Of course, that's the most basic lesson that this recession has taught us all. Even with Alan Greenspan at the helm of the Federal Reserve, even with the end of the cold war, and even in the presence of the Internet, we are still vulnerable to economic downturns and recessions. It is sobering to know, but valuable to remember, that our bold pronouncements of "new rules" for the economy stand like crepe paper when the ill winds of declining investor and consumer confidence start to blow.
That's an old lesson we've forgotten in the past, and likely will forget again in the future. But this recession has had some new wrinkles as well, serving up new lessons that we'd be wise to absorb and learn from.
We've learned from this recession that the economy has a new, volatile, sector that has tremendous influence on our collective well-being. That is, for lack of a better phrase, the technology sector -- the agglomeration of electronic equipment, software, and information services providers that exploded onto the scene during the last fifteen years.
Some said that unending growth in tech side of the economy would protect us from recessions. Instead, its meteoric rise ultimately produced an equally swift decline that cut off what had been the longest economic expansion in modern history. The cycle in the technology sector was so pronounced that even as the more familiar sources of economic volatility, housing and autos, kept surging ahead, the overall economy plunged into recession in the spring of 2001.

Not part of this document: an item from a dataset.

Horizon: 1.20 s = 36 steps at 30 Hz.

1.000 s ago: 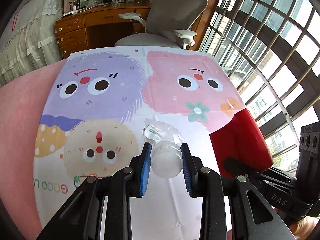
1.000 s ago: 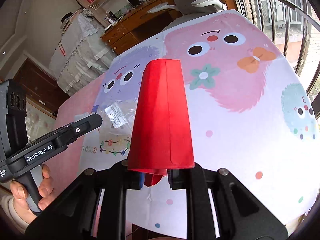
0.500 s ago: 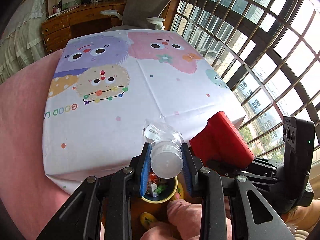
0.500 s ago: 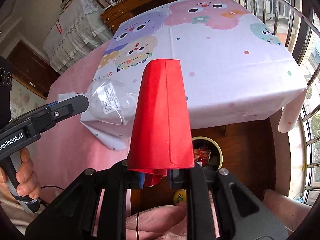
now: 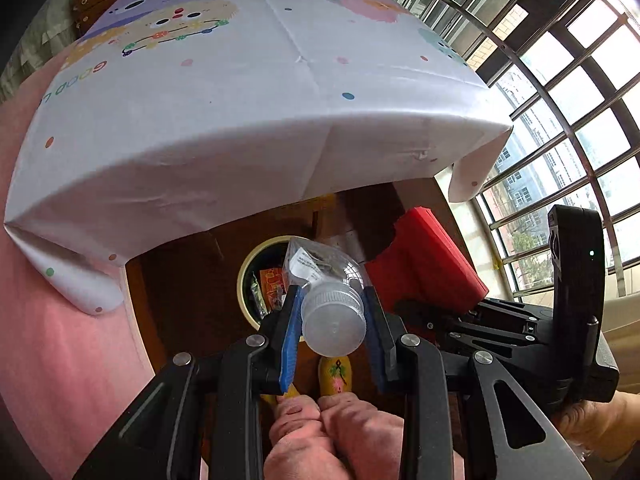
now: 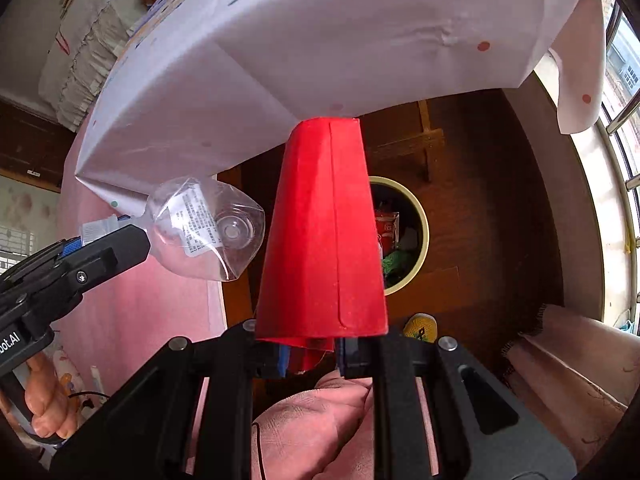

That same pattern of events taught us a lesson about the Indiana economy as well. The next time that someone tells you how important the auto industry is in our state, remember this. The recession year of 2001, when we lost tens of thousands of jobs and saw budget deficits first balloon, was the second-best year ever for motor vehicle sales.
The bottom line is that as important as the auto industry is to prosperity inIndiana -- and it is very important, mind you -- spending by all types of businesses on plant and equipment is even more so. Strong consumer spending throughout the recession wasn't enough to keep our economic ship afloat, not with double-digit investment spending declines producing empty order books for countless businesses across the state.
We've also learned that ignorance is not bliss when it comes to state tax receipts. States like Indiana didn't fully understand why revenues ran so strong in the 1990's, but were happy to spend or return to taxpayers the proceeds of this good fortune. That cheerful situation turned ugly a few years later when it was the forecasts, not actual revenues, that were overshooting the mark, producing rivers of red ink in more than 40 states.
Most of us are still too engaged in short term damage control in the aftermath of the recession to spend much time pondering the meaning of these and other lessons our recent experiences have taught us. If we're to avoid repeating these mistakes in the future, however, we'll have to do better than that.